Whether it’s with an edited selfie or adding a few inches to your height, if you think you’ve fished someone else out, it’s time to address the speculation once and for all. In these terms, Jovanovic recommends asking yourself the following questions and answering them honestly:

1. If someone were to meet me now, what differences would they find between who I am online and in person?

This is one of the most basic exercises you can do to analyze if you’ve fished your matches. Imagine showing up on a date with someone you met online. Would they easily recognize you from your photos? Of course we all have good angles, but are you intentionally tweaking the way you look on the internet a little too far?

2. How many white lies did I tell this person?

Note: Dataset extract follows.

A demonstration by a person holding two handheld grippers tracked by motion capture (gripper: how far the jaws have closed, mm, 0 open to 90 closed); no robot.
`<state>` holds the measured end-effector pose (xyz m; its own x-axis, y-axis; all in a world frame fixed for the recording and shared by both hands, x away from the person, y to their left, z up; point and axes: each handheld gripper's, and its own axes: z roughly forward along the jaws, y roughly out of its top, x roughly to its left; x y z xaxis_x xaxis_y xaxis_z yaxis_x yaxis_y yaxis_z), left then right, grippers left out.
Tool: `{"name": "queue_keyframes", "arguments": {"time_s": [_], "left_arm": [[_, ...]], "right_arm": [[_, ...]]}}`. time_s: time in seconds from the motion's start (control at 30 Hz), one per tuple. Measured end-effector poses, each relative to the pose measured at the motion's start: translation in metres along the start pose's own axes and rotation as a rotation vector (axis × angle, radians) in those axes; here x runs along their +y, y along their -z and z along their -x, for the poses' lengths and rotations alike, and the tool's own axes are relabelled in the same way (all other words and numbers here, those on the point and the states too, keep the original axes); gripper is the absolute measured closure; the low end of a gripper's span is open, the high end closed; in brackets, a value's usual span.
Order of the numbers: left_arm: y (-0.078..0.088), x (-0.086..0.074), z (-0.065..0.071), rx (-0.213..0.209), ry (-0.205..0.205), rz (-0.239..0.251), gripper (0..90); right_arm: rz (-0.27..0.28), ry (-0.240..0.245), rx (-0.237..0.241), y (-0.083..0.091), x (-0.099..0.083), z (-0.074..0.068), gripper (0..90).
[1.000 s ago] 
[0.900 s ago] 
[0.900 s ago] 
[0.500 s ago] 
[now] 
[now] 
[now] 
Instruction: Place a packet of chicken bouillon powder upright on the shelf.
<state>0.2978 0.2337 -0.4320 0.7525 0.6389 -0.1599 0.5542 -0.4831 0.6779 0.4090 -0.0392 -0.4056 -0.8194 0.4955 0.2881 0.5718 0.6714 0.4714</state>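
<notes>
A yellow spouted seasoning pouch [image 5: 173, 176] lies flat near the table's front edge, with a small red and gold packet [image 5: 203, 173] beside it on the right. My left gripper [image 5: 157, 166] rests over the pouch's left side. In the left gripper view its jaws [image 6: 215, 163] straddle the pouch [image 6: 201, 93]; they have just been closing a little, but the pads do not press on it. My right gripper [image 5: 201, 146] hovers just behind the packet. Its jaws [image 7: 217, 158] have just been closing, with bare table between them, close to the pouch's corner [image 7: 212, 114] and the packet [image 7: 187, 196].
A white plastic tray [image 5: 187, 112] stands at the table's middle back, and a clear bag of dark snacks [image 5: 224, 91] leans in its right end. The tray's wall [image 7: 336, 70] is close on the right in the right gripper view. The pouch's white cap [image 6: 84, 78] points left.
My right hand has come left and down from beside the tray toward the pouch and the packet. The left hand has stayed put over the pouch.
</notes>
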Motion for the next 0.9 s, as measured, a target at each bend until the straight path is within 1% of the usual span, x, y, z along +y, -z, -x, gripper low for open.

In an interview with Hustle, Chris Armstrongrelationship coach and founder of Labyrinth of love, explained how kitty fishing has become a common practice today, since dating is a competitive sport and we all feel the effects of it. “So we resort to embellishment,” amstrong mentioned. “We do what we need to gain an advantage. Second, we believe it’s harmless and our charm and wit will prevail in the end. But the sad truth is that even if you sing, “I know I’m not quite six feet tall, but she’ll love my sense of humor,” you might land a first date but ruin your chances of The following.

3. How do I think this person would describe me? Is that how I would describe myself too?

Disclaimer: The answer to this question may come as a shock if you think you’ve engaged in the dating strategy in question.

4. If a close friend who knows me well and this person were talking about me, would they be able to recognize me as the same person?

A good beginner exercise is to get feedback on your dating profile from your close friends. Cringy, I know. But the information you’ll receive is bound to be the most honest, which will help you put your best foot forward and analyze whether you’ve been misleading your matches from the start.

Now, if you really think about it, kitty fishing was a thing long before dating apps came into existence. Your parents may have won over by slightly changing their GPA and life goals. Heck, here in India families have outright lied about their healthy dynamics to land matrimonial matches for centuries.

While we may not completely eradicate kittenfishing from the dating sphere anytime soon, it’s time to at least be aware of the toxic practice — and the sooner the better.